Frederick Luis Aldama is an award-winning author of fiction, comics, and scholarly books as well as producer and co-creator of animation and documentary films. At the University of Texas at Austin, he holds the Jacob and Frances Sanger Mossiker Chair in the Humanities and is Director of the Latinx Pop Lab. He is also University Distinguished Professor (adjunct) at The Ohio State University.
Martha J. Cutter is professor of English and Africana studies at the University of Connecticut. She is the author of four books, including The Many Resurrections of Henry Box Brown (2022) and The Illustrated Slave: Empathy, Graphic Narrative, and the Visual Culture of the Transatlantic Abolition Movement, 1800-1852 (2017), and she is the co-editor of Redrawing the Historical Past: History, Memory, and Multiethnic Graphic Novels (2018). She also has published over forty articles on women writers, American multiethnic literature, African American literature, abolition, and racial passing.
Mark Eaton is professor of English at Azusa Pacific University and a research associate professor of American literature at Claremont Graduate University. He is the author of Religion and American Literature Since 1950 (2020) and the co-editor of Historical Fiction Now (2023). Since 2015, he has been editor-in-chief of the journal Christianity & Literature.
Marlene Hansen Esplin is associate professor of interdisciplinary humanities at Brigham Young University.

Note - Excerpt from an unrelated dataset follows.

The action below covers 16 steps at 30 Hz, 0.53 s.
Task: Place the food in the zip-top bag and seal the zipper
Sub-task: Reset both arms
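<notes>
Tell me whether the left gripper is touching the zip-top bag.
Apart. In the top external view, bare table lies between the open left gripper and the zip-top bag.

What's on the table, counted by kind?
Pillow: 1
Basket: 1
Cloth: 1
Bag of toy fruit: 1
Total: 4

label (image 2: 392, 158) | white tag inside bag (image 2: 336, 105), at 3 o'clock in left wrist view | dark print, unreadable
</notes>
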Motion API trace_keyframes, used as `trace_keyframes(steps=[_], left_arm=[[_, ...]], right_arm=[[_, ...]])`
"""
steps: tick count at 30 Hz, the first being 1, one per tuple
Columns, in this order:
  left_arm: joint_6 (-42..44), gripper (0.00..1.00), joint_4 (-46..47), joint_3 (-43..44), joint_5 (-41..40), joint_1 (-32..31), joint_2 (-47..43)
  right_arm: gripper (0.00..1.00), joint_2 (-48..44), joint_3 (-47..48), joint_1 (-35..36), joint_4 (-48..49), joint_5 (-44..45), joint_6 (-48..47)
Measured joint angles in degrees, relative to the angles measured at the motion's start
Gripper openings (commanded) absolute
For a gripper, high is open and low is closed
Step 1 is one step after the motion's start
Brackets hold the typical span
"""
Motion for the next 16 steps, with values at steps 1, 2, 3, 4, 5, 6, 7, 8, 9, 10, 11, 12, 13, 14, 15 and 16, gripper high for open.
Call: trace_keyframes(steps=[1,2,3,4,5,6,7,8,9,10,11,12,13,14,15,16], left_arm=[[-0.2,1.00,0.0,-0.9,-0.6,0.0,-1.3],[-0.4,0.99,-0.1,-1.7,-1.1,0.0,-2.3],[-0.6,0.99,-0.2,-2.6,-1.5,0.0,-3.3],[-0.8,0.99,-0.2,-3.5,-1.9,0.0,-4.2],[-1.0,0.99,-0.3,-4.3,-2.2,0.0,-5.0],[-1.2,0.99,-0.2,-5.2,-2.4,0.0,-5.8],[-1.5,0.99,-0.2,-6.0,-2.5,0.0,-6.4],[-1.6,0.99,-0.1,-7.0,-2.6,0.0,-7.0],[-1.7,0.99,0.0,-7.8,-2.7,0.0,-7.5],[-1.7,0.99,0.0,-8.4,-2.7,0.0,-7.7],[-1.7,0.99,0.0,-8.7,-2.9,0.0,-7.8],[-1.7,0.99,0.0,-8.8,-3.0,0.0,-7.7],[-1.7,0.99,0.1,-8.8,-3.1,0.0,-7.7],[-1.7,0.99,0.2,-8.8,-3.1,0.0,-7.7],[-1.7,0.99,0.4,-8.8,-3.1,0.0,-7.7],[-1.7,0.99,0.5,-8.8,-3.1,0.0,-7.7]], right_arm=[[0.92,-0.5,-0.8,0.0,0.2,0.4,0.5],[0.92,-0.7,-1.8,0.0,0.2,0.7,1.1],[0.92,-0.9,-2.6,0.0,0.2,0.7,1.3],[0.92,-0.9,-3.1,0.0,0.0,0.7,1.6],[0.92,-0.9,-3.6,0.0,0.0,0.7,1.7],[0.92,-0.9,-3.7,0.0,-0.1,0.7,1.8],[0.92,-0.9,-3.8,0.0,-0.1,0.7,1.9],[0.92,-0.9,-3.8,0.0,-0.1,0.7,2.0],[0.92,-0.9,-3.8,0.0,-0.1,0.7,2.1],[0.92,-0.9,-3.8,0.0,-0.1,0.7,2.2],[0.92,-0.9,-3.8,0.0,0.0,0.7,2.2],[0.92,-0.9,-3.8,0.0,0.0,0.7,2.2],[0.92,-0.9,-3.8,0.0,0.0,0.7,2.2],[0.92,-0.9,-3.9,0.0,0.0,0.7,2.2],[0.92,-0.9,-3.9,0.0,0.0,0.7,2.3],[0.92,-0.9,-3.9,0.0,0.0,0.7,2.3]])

Her main research interests are translation studies and US and Latin American literatures. Recent projects include a review essay on "The 'Outward Turn' in Translation Studies" and an article examining intersections between translation and ethnography in English translations of Cabeza de Vaca's Relación. She is the co-editor of the forthcoming Translating Home in the Global South: Migration, Belonging, and Language Justice (2024).
Tracy Floreani is professor of English at Oklahoma City University where she teaches American literature and academic writing. She also serves as Director of the Jeanne Hoffman Smith Center for Film and Literature, OCU's public humanities initiative. She is the author of Fifties Ethnicities: The Ethnic Novel and Mass Culture at Midcentury (2013), editor of the MLA Approaches to Teaching the Works of Ralph Ellison (2024), and is currently working on a biography of Fanny McConnell Ellison. She is the current President of The Society for the Study of the Multi-Ethnic Literature of the United States (MELUS).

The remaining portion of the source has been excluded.